Do you think overfitting will occur?

(Last Updated On: June 4, 2012)

Do you think overfitting will occur?

I’ve Implemented J48 algorithm for my dataset and the accuracy was 87.91%. When I’ve identified and removed misclassified instance, the accuracy is improved to 98.79%. The original dataset had 10,000 instance and after the removal of misclassified instances, the instances are 7100.
will it overfit or not?



After using J48 (or any other pruning algorithm) you should see the performance on your original tree decrease, and that decrease is due to your original tree overfitting the data.

The key metric you want to use to evaluate the ‘goodness of fit’ is how the model performs on a holdout sample. With n = 10,000 you should have definitely pulled out a random group of at least n = 2,000 before you built your original tree.

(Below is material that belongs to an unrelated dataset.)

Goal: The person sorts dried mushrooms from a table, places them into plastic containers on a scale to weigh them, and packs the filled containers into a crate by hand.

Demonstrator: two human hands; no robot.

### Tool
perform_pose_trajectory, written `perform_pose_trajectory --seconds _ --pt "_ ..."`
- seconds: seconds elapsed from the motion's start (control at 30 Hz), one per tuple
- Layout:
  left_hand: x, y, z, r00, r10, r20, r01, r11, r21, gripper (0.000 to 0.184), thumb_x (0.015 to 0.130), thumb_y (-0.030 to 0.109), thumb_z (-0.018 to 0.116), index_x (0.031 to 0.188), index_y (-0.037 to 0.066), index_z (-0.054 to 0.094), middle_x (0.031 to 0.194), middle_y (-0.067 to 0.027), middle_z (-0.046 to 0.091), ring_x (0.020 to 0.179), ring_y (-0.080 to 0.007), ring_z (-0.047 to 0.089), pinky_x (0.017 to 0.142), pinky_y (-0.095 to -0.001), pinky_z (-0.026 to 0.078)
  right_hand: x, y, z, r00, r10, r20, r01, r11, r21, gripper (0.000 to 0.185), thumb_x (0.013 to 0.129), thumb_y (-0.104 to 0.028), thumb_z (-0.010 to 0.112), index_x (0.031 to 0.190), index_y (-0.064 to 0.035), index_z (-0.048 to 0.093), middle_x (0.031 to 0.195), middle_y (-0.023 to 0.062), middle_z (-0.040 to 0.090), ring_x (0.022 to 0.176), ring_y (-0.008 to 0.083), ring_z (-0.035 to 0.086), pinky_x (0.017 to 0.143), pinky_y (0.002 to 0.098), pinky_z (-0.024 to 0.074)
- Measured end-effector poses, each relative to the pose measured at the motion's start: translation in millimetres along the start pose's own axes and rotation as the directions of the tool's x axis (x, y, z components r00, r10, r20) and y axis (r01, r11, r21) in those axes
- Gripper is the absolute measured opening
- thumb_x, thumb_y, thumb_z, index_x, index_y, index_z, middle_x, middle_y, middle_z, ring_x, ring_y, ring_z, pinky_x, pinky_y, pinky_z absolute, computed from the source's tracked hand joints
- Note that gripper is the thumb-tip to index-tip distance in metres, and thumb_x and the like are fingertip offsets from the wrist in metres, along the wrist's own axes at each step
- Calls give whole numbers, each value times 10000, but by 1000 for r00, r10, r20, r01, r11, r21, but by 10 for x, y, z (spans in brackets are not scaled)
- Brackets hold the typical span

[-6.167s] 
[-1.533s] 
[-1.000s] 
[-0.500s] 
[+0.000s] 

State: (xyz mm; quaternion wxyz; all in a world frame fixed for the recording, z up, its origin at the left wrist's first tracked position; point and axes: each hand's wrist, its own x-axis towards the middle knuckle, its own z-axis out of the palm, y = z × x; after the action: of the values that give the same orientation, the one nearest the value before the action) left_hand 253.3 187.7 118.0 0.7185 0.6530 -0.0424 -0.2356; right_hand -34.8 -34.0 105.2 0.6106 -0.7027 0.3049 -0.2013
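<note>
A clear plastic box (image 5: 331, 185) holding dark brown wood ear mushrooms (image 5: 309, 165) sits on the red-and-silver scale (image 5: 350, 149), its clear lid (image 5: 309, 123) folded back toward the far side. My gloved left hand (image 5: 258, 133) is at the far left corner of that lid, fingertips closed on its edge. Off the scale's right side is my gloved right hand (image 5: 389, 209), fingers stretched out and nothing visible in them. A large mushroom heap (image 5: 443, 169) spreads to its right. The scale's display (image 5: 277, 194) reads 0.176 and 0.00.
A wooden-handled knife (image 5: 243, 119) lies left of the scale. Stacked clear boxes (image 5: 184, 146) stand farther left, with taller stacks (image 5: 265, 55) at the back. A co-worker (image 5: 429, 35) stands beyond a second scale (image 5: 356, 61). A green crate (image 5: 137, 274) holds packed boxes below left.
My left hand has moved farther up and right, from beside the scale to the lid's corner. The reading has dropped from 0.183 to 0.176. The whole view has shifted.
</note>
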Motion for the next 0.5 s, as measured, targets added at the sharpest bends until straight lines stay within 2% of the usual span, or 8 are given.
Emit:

Then, once you are confident in the tree you build on the remaining n = 8,000, you apply those rules to your holdout sample and see if the model is robust, and not overfitting the data.

(and I wasn’t sure what you meant when you said you “removed misclassified instance”… sounds odd)



. I just answered to a similar question asked by your fellow Ayne on another forum. I agree with John: if you first classify data and then remove those instances that are misclassified, you artificially increase performance and this is equivalent to overfitting.

Regarding J48, in particular, I would advise to pay attention to tree stability. In other words, if you randomly split your data into training and test data multiple times and build the tree with the different training data, your tree shouldn’t change a lot from one training set to another training set. If this is not the case, then high accuracy is irrelevant, as it was accidentally attained. In this case, one can’t be sure that such a tree will well generalize to unseen data.

In other words, I would prefer a stable tree with a lower accuracy to an unstable tree with a higher accuracy.



There’s always overfitting. The question is, how much overfitting? You need to have a way of accurately measuring that.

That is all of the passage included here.